Braune Kinderzimmer: So haben wir recherchiert

Reporter von stern und RTL deckten einen mutmaßlichen Anschlagsplan der extremistischen Jugend-Nazigruppe „Letzte Verteidigungswelle“ auf. Wie es dazu kam.
Die Recherche begann im Herbst 2024 mit der Frage, welche rechtsextremen Inhalte Kinder und Jugendliche auf ihrem Handy zu sehen bekommen. Auf Plattformen wie Tiktok, Snapchat und Instagram, auf denen die AfD und viele rechte Gruppierungen sehr aktiv sind. Wie sich schnell herausstellte: eine Menge. Plätzchen in Hakenkreuz-Form. Witze über vergaste Juden. Hitlergrüße. Bald bekam ein Reporterteam von stern und RTL, getarnt, Einladungen in geschlossene Chatgruppen. Viele, die dort schrieben und Videos von sich posteten, waren Jungen und Mädchen im Teenageralter, manche vielleicht 12 oder 13.
Die Reporter wollten herausfinden: Ist das pubertäres Gehabe – oder meinen die Jugendlichen, was sie sagen? Und wenn: Wie weit sind sie bereit dafür zu gehen? Drei Monate später hatte das Team Zugang zu den geschlossenen Chats mehrerer Gruppierungen. Und hatte eine verdeckte Reporterin in zwei rechte Gruppen eingeschleust, getarnt als Kameradin.

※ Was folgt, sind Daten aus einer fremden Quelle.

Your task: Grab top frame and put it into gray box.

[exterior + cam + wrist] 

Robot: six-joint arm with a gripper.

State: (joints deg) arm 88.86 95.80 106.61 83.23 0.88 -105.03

Sie erlebte unter anderem mit, wie ein Mann von 21 Jahren mit mindestens einem Kameraden aus einer Gruppe namens „Letzte Verteidigungswelle“ mutmaßlich einen Brandanschlag auf eine Flüchtlingsunterkunft plante. Und auch, wie er in Tschechien zwei Kugelbomben mit großer Sprengkraft kaufte.

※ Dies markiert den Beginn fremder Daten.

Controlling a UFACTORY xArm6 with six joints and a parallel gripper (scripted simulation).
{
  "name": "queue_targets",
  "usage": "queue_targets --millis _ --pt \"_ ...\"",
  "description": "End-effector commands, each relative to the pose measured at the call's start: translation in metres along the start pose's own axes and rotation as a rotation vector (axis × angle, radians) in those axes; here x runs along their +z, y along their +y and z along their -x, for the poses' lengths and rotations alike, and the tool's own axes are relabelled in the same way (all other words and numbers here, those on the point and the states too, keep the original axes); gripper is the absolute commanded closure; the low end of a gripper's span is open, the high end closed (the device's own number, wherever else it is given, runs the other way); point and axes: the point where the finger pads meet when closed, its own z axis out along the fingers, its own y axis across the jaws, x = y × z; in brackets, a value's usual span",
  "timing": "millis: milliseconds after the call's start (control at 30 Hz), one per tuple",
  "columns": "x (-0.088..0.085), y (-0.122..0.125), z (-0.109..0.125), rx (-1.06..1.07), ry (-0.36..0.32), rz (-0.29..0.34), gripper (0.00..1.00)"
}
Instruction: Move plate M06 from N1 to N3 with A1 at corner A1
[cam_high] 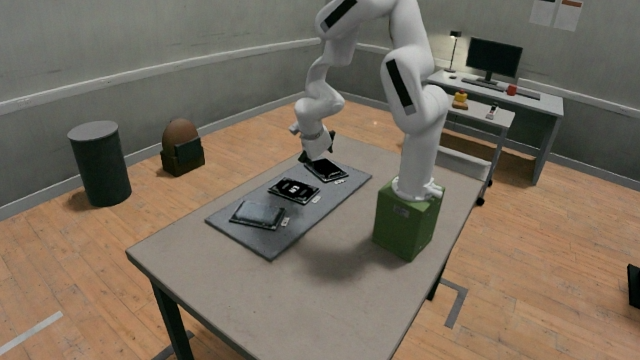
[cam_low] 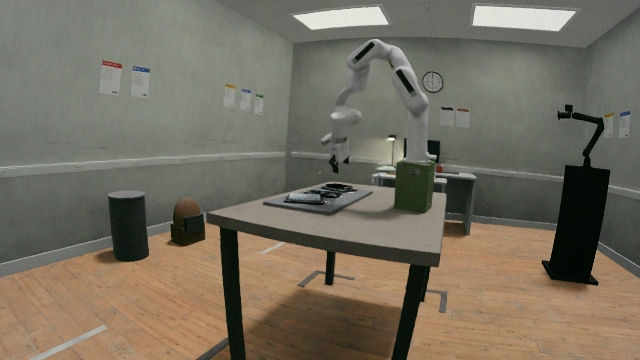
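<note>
A dark grey deck on the table carries three nests in a row. The far nest holds a glossy black plate. The middle nest is black with white marks. The near nest holds a greyish plate. Small white signs lie beside each nest; I cannot read them or the plate labels. My gripper is open and empty, pointing down over the far plate's left end. In the exterior view the gripper hangs well above the far plate, not touching it.
The arm's green base block stands on the table to the right of the deck. A dark bin and a brown object stand on the floor at the left. A desk with a monitor is behind.
</note>
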Motion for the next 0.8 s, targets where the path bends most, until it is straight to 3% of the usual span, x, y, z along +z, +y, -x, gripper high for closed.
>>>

Zudem stieß das Team auf Videos und Chats, die mutmaßlich eine schwere Brandstiftung und eine versuchte schwere Brandstiftung zeigen. Im Laufe der Recherchen ergaben sich konkrete Hinweise darauf, dass Mitglieder der Chatgruppe LVW, kurz für „Letzte Verteidigungswelle“, an den auf den Videos dokumentierten Taten beteiligt waren. Ein Wissen, das die Sicherheitsbehörden bis zu den Anfragen des Reporterteams offenbar nicht hatten.

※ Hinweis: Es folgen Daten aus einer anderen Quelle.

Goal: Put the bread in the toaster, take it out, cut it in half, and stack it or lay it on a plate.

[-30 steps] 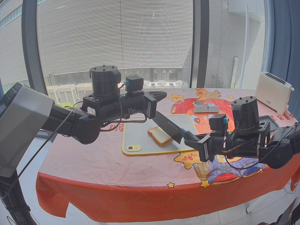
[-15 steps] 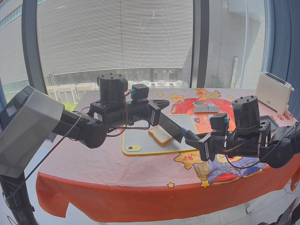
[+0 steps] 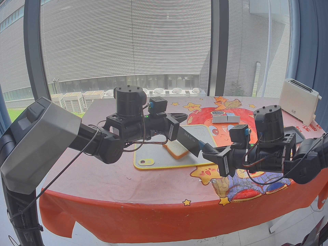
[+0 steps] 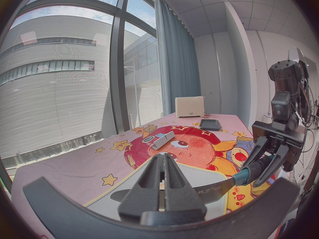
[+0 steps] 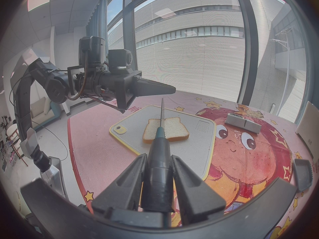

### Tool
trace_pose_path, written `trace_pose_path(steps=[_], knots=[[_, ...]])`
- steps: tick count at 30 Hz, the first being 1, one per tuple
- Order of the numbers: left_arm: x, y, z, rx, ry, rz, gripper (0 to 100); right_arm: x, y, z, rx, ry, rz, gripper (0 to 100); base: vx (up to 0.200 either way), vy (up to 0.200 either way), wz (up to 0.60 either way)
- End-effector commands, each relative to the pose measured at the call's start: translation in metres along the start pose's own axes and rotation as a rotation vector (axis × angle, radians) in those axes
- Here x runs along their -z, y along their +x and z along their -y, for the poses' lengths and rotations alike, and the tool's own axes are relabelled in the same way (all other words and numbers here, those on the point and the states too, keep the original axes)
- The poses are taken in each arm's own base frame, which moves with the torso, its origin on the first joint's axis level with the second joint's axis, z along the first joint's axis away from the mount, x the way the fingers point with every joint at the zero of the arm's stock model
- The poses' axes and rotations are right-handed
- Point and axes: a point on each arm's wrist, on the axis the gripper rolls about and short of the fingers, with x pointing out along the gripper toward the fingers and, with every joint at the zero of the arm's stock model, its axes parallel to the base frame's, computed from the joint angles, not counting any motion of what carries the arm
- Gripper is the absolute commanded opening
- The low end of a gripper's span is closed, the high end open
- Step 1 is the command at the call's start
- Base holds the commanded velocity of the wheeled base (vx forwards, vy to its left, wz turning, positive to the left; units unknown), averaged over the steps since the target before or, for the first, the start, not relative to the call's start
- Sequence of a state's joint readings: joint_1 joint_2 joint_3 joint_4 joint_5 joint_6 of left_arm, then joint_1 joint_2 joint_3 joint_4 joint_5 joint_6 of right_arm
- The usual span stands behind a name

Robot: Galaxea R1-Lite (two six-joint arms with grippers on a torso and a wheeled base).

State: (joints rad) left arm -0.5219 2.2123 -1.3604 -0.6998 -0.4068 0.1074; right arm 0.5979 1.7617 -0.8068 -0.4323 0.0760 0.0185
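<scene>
A bench (image 3: pixel 119 185) covered in an orange-red cartoon cloth stands before a tall window. Near its middle lies a grey cutting board (image 3: pixel 150 154) with a yellow rim. One slice of bread (image 5: pixel 166 129) lies flat on the board, roughly central. Bare board shows on every side of it, widest toward the robot's left.

The right tool (image 5: pixel 159 158) comes in low from the robot's right, its fingers clamped on the dark handle of a knife (image 3: pixel 189 140). The blade stands on edge and runs across the middle of the bread. Whether the edge touches the crust cannot be told.

The left tool (image 3: pixel 184 115) hangs above the far side of the board, its fingers pressed together with nothing between them. Its tip is just above the far end of the blade and near the bread, so the space over the slice is tight.

A wide strip of open cloth lies between the board's near edge and the rounded front edge of the bench. A small grey block (image 3: pixel 225 118) sits beyond the board's far right corner, apart from it. A white toaster (image 3: pixel 299 100) stands at the far right corner of the bench, close to the edge. A dark rectangular plate (image 3: pixel 296 134) lies just in front of it, well apart from the board.
</scene>
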Motion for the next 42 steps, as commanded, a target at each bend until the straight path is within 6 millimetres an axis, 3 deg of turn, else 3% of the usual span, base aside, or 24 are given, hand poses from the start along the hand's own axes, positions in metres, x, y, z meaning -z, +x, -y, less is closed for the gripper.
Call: trace_pose_path(steps=[1, 7, 17, 28, 42], knots=[[0.003, 0.001, 0.000, -0.003, -0.002, -0.006, 0, 0.000, 0.000, 0.000, -0.001, 0.000, -0.001, 0, 0.000, 0.000, 0.00], [0.006, 0.001, 0.000, -0.002, -0.005, -0.013, 0, -0.001, 0.000, 0.000, -0.001, 0.001, -0.001, 0, 0.000, 0.000, 0.00], [0.028, 0.008, 0.000, 0.003, -0.008, -0.062, 0, -0.002, 0.000, 0.000, -0.001, 0.002, 0.009, 0, 0.000, 0.000, 0.00], [0.028, 0.008, 0.000, 0.003, -0.008, -0.062, 0, -0.013, -0.002, 0.000, -0.001, 0.002, 0.039, 0, 0.000, 0.000, 0.00], [0.029, 0.008, 0.001, 0.001, -0.008, -0.064, 0, -0.007, 0.003, 0.004, 0.012, 0.009, 0.012, 0, 0.000, 0.000, 0.00]])
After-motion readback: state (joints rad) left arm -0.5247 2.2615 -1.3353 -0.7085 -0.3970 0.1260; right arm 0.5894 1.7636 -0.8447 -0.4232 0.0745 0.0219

Braune Kinderzimmer: Bundesweite Aufregung über Anschlagsplan
Der heikelste Punkt der Recherchen war der Kauf der Kugelbomben in Tschechien. Journalisten arbeiten normalerweise nicht mit der Polizei oder Staatsanwaltschaften zusammen; das ist grundsätzlich nicht ihre Aufgabe. Aber wenn es um die Vorbereitung einer Straftat geht, wird die Sache komplizierter. Wo Journalisten von einer möglichen Gefahr für Dritte oder von konkreten Gefahren – wie einem Anschlag – wissen, endet ihre Rolle als reine Beobachter der Realität. Sie sind dann verpflichtet, ihre Informationen zu bestimmten Straftatbeständen frühzeitig an die Strafermittlungsbehörden weiterzugeben. Wie jeder Bürger. Sonst machen sie sich womöglich strafbar.
Genau das ist in dieser Recherche passiert. Ein Hinweis des Reporterteams führte zu einer Razzia bei einem 21 Jahre alten Mann aus Sachsen, im Text Justin Schmidt genannt. Wenig später wurden sein Fall und der Anschlagsplan bundesweit bekannt.